С помощью контрольной суммы ФСБ обнаружило и остальные WM-идентификаторы, зарегистрированные на Артимовича (через год соответствующие документы были официально изъяты в ходе обысков в офисе Webmoney). Журнал транзакций подтвердил получение Артимовичем в дни атаки на "Ассист" денежных средств на общую сумму $20 тысяч. Согласно перехваченной переписке сотрудников Chronopay, кошелек, с которого приходили деньги, принадлежал этой компании.

Сделав запрос провайдеру, которому принадлежал упомянутый выше IP-адрес, "Национальные кабельные сети" (бренд Onlime) ФСБ установило, что адрес зарегистрирован на брата Игоря Артимовича Дмитрия (через год копия договора была изъята в ходе обысков у провайдера).
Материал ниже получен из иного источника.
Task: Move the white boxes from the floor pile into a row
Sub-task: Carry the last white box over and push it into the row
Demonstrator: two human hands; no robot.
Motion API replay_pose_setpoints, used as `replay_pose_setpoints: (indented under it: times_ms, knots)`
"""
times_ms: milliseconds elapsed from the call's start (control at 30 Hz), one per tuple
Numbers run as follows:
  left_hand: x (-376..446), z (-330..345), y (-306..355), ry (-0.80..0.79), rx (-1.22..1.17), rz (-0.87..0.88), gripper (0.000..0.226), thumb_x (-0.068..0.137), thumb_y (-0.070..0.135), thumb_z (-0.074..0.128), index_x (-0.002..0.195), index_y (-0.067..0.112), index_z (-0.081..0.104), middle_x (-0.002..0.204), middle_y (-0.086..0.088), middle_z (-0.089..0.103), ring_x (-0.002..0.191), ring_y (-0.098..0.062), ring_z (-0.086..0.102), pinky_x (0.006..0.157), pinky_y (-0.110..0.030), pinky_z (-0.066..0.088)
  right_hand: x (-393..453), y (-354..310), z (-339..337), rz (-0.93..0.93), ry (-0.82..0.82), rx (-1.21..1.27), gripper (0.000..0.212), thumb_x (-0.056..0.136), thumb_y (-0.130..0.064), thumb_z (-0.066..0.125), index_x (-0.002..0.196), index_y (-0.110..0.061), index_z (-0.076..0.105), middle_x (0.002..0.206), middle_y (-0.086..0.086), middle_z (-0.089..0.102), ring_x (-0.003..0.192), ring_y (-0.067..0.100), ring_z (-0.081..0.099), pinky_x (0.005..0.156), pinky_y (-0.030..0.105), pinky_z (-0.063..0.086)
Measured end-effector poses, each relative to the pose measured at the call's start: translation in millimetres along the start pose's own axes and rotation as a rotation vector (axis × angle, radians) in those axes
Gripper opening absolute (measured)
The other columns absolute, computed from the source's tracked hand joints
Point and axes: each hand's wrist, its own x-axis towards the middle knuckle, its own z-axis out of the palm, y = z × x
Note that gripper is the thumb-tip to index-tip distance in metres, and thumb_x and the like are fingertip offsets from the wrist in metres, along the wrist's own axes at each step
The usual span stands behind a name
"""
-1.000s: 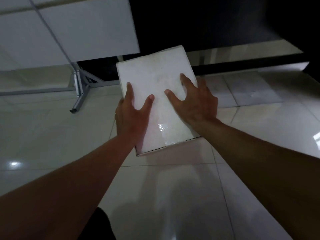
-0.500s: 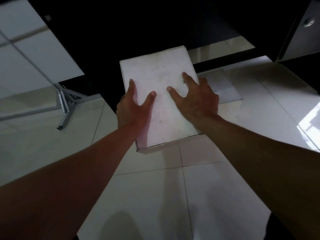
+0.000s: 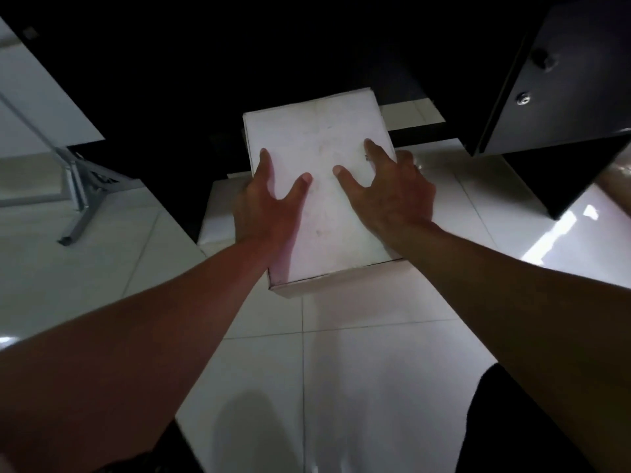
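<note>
I hold one white box (image 3: 317,141) in front of me, above the tiled floor, its broad top face toward the camera. My left hand (image 3: 264,206) grips its left side, thumb and forefinger spread on top. My right hand (image 3: 392,192) grips its right side the same way. A second white box (image 3: 218,213) lies on the floor beneath and to the left, mostly hidden by the held box and my left hand.
A dark cabinet (image 3: 560,97) with metal knobs stands at the right. A white panel on a grey metal stand (image 3: 80,196) is at the left. A black wall runs across the back. Glossy white floor tiles (image 3: 341,387) spread below.
The held box has travelled to the right with me: the panel and stand slid left in view, the dark cabinet came in at the right, and a second box appeared beneath.
</note>
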Motion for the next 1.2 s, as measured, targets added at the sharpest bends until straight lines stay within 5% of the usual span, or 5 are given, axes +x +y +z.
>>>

На тот момент они вместе снимали квартиру в Москве. После этого следствие приняло решение провести оперативно-розыскные мероприятия (ОРМ) "КТКМ" в отношение дела оперативной разработки (ДОР) "Летчик".

Мосгорсуд выдал санкцию на снятие информации с используемых братьями Артимовичами интернет-каналов (от Onlime и "Скай Линк"), прослушивание их стационарного и мобильных телефонов (от "Вымпелкома", МТС и "Мегафона"), а также чтение электронной почты в домене artimovich.info. У Артимовичей было еще несколько ящиков на Mail.ru, но их заблокировала администрация. Кроме того, управление ФСБ по Санкт-Петербургу получило доступ к журналам посещения страницы Игоря Артимовича в сети "Вконтакте".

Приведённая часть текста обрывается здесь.